Personally I feel 16/17/18 is generally too young to find a life partner, though I do know couples who met around that age who are still together 25, 30 and 40 years later. I wasn't ready by any means, and it's important to me that I spent my 20s partying and having lots of relationships etc. I know people who feel they missed out by not doing so and others that don't.

But only you can decide what you want for yourself. You are questioning it, so maybe seeing a counsellor would help. Just bear in mind we probably all have regrets of one kind or another and life can't be perfect. You don't have to leave your marriage because you've had these thoughts.
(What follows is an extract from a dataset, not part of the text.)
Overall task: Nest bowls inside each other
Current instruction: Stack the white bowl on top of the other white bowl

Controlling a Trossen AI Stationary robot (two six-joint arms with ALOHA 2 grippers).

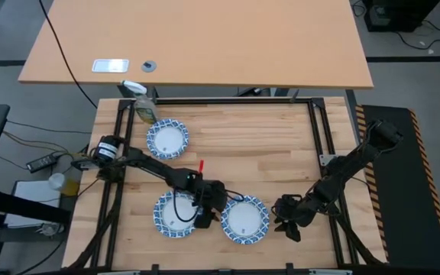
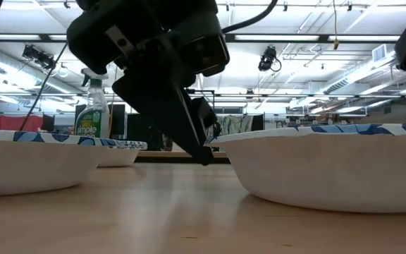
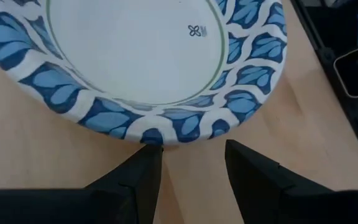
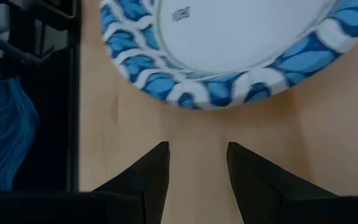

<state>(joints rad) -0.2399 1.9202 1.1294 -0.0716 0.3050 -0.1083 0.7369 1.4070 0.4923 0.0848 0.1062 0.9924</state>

youvegottenminuteslynn · 02/05/2021 12:44

In my opinion there’s no way you can paint a 25 year old man going after a 15 year old girl he coaches as anything other than predatory. The imbalance of power is skewed in so many ways.

This. And even if the girl in question was 17 this would still be the case.

Rozziie · 02/05/2021 12:53

I cannot believe there are people here defending this man.

He met her when he was 25 and she was 15. He was in a position of power over her. He spent ages grooming her before anything 'happened'. Of course this is despicable, gross behaviour.

This relationship has caused OP to miss out on normal life experiences. He has basically stolen her youth from her. A normal, healthy mid twenties man would never want a young girl to settle down and play house with him instead of experiencing life, but he was happy for her to do this.

Shame on the husband and shame on OP's parents for failing her so badly.

lightand · 02/05/2021 12:57

I wasnt going to say anything more, as I know there will be no point with some posters.

But feel I should say something to you op.
If he was a decent bloke when he was 25, and is still a decent bloke when 45, dont throw all that away op, for what a few other people in life, may or may not be thinking.

They will be long gone in even 1 month's time.
Your life, and that of your family, will not be.